[Dataset entries]
*** Begin section ***
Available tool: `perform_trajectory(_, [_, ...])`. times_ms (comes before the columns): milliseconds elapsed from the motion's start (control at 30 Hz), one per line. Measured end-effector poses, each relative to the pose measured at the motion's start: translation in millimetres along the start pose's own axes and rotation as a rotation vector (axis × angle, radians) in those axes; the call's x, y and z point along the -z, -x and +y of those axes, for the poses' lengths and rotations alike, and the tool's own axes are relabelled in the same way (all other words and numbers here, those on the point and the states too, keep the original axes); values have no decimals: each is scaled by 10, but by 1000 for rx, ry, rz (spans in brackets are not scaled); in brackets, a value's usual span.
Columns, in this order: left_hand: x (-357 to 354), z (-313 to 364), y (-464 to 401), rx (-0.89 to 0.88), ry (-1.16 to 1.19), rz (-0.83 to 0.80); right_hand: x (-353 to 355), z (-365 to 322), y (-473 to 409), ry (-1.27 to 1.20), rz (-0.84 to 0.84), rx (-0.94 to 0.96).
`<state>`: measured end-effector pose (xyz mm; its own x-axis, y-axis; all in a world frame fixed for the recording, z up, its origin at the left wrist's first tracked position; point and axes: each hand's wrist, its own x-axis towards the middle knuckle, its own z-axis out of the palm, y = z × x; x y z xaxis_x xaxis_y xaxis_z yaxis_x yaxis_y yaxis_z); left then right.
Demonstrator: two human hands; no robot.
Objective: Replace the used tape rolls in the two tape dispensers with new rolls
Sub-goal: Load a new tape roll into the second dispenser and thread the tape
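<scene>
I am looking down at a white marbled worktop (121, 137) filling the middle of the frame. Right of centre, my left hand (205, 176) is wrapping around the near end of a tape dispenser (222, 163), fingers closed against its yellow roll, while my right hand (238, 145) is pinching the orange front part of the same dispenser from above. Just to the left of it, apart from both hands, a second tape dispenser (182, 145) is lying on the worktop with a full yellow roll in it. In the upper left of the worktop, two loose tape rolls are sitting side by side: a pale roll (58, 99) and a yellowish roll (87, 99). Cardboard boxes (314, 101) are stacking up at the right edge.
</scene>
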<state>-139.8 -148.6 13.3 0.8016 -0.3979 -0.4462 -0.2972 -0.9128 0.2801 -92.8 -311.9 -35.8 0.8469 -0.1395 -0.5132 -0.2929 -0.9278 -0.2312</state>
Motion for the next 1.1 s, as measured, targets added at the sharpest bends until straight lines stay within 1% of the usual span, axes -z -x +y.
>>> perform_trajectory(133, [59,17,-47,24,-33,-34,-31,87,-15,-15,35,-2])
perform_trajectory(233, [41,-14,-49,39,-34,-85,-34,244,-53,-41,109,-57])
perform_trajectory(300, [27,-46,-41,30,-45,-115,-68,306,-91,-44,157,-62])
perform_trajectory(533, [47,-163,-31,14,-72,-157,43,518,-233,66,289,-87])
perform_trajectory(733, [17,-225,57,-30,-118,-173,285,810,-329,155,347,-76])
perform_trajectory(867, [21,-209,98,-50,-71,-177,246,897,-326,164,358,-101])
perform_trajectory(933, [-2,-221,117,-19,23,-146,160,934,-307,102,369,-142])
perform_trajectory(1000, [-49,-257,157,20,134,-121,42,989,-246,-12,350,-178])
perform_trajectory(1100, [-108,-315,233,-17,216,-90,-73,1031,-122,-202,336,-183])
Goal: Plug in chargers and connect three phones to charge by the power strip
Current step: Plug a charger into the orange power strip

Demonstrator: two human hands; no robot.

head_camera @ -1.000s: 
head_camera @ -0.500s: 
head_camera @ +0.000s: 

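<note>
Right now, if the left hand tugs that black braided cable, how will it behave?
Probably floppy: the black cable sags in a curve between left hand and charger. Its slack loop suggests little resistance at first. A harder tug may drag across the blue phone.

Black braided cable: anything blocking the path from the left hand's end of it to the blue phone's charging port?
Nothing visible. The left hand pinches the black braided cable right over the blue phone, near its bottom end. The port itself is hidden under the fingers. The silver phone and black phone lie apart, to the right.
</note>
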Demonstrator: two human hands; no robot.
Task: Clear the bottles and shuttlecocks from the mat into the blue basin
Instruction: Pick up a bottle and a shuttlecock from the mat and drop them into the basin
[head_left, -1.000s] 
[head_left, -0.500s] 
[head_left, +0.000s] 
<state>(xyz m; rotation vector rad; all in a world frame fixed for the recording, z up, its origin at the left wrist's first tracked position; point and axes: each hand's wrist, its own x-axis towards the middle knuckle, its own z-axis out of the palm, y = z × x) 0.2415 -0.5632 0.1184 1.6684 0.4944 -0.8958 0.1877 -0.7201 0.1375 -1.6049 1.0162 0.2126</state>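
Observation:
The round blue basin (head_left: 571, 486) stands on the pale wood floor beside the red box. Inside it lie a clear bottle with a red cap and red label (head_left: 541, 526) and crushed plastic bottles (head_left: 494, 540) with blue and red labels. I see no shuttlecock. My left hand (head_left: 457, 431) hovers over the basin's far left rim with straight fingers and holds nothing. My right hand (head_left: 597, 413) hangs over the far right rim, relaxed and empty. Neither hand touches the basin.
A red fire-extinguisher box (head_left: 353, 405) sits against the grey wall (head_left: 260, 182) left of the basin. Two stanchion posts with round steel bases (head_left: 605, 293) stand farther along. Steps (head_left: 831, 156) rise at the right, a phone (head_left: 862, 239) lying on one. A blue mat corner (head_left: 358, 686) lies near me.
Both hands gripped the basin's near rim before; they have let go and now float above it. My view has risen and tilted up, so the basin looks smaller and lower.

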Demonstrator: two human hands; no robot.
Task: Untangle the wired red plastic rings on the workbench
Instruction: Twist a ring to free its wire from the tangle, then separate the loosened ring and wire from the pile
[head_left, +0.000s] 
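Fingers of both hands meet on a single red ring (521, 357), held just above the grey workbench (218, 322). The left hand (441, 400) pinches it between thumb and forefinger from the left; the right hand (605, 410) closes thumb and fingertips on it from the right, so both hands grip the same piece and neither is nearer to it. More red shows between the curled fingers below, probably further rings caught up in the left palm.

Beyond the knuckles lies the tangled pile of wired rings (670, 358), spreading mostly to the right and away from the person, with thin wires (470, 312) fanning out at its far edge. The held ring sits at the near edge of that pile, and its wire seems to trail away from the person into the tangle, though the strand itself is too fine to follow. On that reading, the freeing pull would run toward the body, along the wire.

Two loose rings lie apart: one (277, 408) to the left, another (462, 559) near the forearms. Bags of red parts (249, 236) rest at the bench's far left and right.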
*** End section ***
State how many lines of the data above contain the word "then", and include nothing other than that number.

* WRITTEN ANSWER *
2